Every line of the entries below from the one containing "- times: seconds" to the one containing "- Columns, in", both ends included, must be written out exactly. No other line belongs in the answer.

[Start of section]

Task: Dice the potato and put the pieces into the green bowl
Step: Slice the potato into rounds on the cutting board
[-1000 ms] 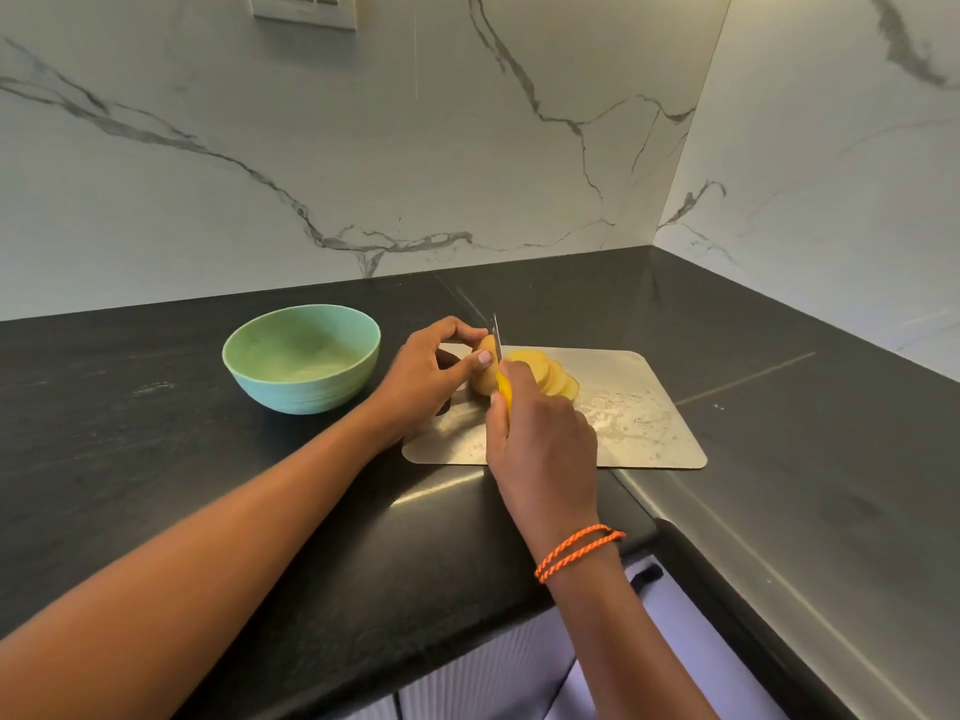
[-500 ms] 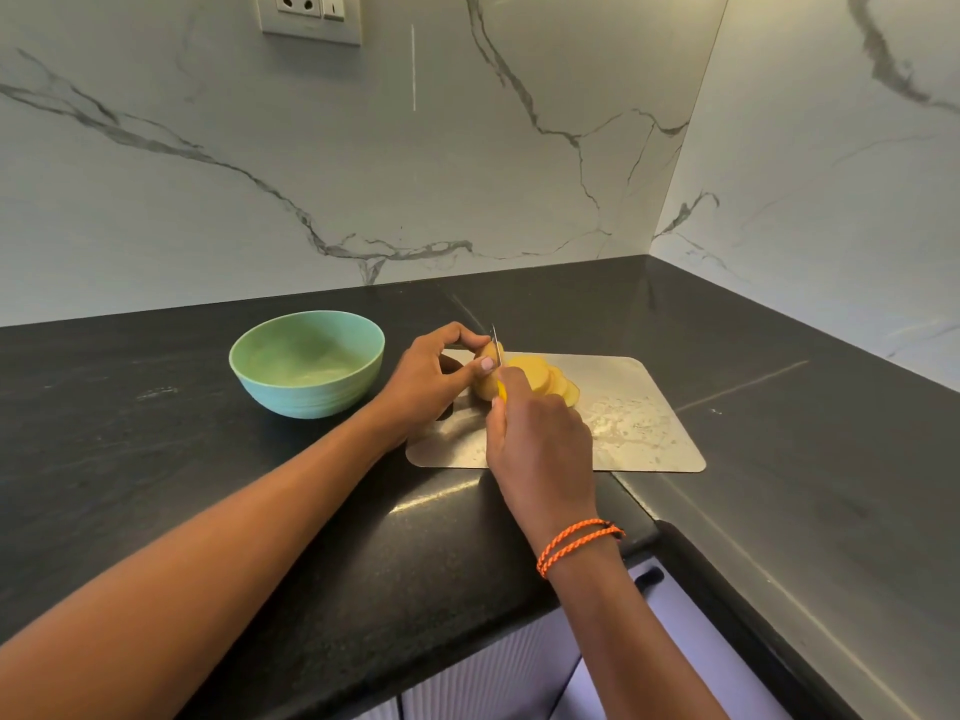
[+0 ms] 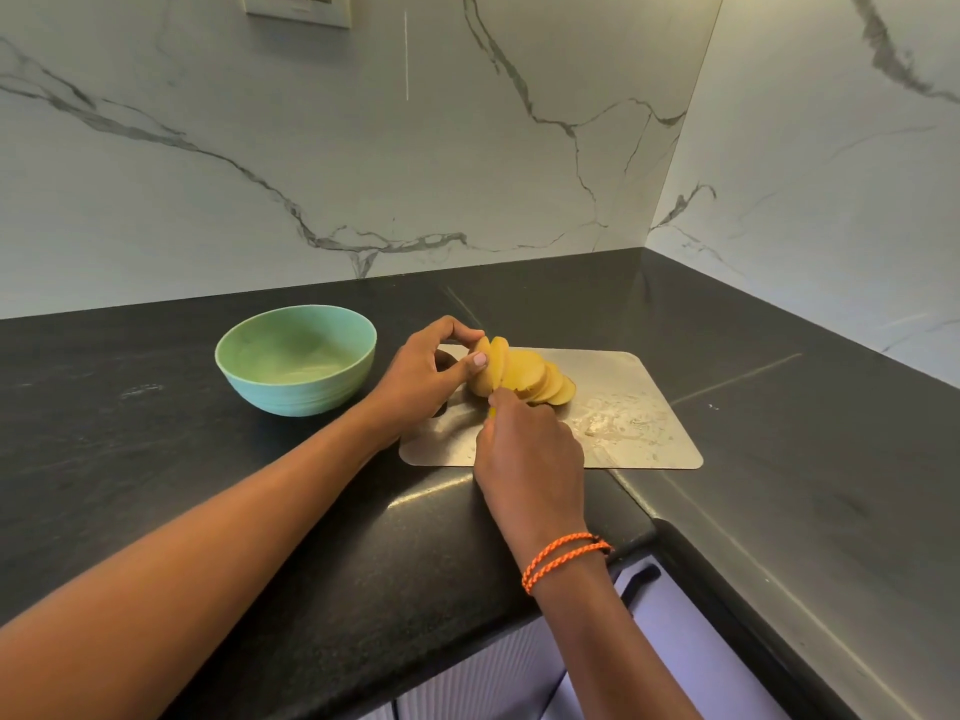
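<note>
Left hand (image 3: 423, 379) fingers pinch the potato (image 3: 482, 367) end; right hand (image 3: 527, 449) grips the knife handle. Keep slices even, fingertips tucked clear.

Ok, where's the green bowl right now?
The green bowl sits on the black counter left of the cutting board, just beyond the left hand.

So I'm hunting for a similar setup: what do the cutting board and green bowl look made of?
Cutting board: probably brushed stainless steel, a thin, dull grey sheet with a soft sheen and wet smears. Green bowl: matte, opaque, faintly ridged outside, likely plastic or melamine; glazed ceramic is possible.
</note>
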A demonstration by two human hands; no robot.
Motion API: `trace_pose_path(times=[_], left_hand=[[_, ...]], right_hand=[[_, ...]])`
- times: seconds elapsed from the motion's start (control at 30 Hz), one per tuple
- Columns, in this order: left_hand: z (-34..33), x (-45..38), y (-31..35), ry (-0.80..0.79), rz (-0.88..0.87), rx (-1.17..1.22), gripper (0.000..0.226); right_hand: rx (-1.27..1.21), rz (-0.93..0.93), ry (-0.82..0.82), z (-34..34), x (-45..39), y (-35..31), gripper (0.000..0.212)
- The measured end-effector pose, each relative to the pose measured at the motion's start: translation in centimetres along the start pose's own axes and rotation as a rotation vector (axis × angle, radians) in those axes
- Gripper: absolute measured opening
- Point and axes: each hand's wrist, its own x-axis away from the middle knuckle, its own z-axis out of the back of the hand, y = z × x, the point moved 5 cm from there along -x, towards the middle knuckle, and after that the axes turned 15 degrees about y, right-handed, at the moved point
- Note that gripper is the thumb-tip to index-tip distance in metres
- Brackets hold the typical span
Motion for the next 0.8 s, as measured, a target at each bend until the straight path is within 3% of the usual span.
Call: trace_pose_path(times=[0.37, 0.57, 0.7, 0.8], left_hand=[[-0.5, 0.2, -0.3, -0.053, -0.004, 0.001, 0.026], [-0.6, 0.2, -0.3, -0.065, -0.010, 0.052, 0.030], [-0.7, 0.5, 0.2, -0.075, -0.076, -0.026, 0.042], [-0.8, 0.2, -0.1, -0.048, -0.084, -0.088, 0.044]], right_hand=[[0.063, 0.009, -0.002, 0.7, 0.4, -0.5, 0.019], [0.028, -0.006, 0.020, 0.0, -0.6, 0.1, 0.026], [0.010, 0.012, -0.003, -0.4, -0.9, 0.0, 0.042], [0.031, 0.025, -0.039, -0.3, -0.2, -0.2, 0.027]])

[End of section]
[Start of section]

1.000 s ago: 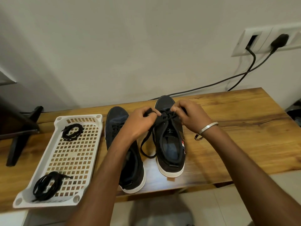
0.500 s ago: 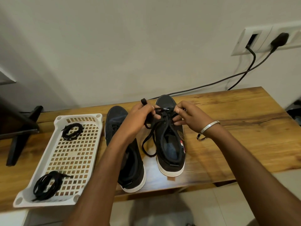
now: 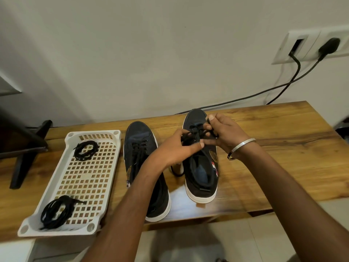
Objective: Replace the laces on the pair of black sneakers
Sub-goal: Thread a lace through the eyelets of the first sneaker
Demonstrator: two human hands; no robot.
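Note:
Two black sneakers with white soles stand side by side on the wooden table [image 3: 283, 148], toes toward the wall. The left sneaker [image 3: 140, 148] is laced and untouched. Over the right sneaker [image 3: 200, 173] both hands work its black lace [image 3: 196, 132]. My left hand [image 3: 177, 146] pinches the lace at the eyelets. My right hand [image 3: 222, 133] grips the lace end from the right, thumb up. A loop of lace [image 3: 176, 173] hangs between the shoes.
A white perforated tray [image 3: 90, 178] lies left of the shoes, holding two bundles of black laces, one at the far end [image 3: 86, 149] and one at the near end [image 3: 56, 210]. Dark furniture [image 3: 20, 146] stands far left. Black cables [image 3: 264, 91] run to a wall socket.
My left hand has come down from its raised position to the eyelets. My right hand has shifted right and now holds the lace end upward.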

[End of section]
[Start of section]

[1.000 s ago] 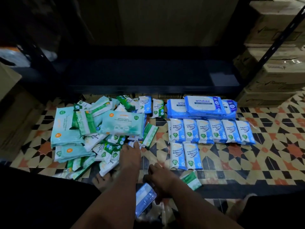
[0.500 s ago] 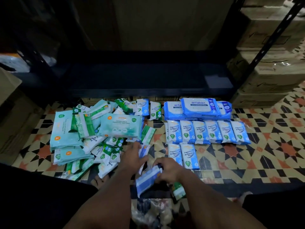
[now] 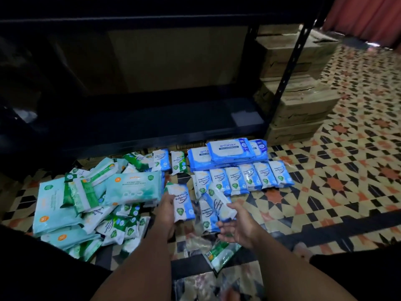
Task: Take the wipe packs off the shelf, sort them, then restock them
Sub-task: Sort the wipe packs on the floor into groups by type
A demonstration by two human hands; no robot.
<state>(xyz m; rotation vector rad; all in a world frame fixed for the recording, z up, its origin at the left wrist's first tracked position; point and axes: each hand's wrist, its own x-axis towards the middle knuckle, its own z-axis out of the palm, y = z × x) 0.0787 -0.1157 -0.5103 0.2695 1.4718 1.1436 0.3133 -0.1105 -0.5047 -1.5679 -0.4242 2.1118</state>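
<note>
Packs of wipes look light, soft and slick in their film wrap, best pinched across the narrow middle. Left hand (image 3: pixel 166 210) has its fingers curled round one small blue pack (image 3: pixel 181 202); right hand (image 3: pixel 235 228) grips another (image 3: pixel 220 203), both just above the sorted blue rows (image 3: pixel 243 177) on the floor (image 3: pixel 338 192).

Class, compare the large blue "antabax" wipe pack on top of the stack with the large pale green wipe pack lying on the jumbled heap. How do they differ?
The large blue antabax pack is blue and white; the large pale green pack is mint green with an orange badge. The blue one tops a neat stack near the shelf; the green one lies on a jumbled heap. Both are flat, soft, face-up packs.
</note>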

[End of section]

* EXERCISE SOLUTION *
- times: seconds elapsed from the motion's start (control at 30 Hz), one per tuple
- Columns, in this order: left_hand: z (-34..33), x (-45..38), y (-31..35), ry (-0.80..0.79), rz (-0.88..0.87), rx (-1.17..1.22), gripper (0.000..0.226); right_hand: rx (-1.27..1.21), rz (-0.93..0.93), ry (-0.82..0.82), z (-34..34), x (-45..39), y (-35..31), gripper (0.000..0.212)

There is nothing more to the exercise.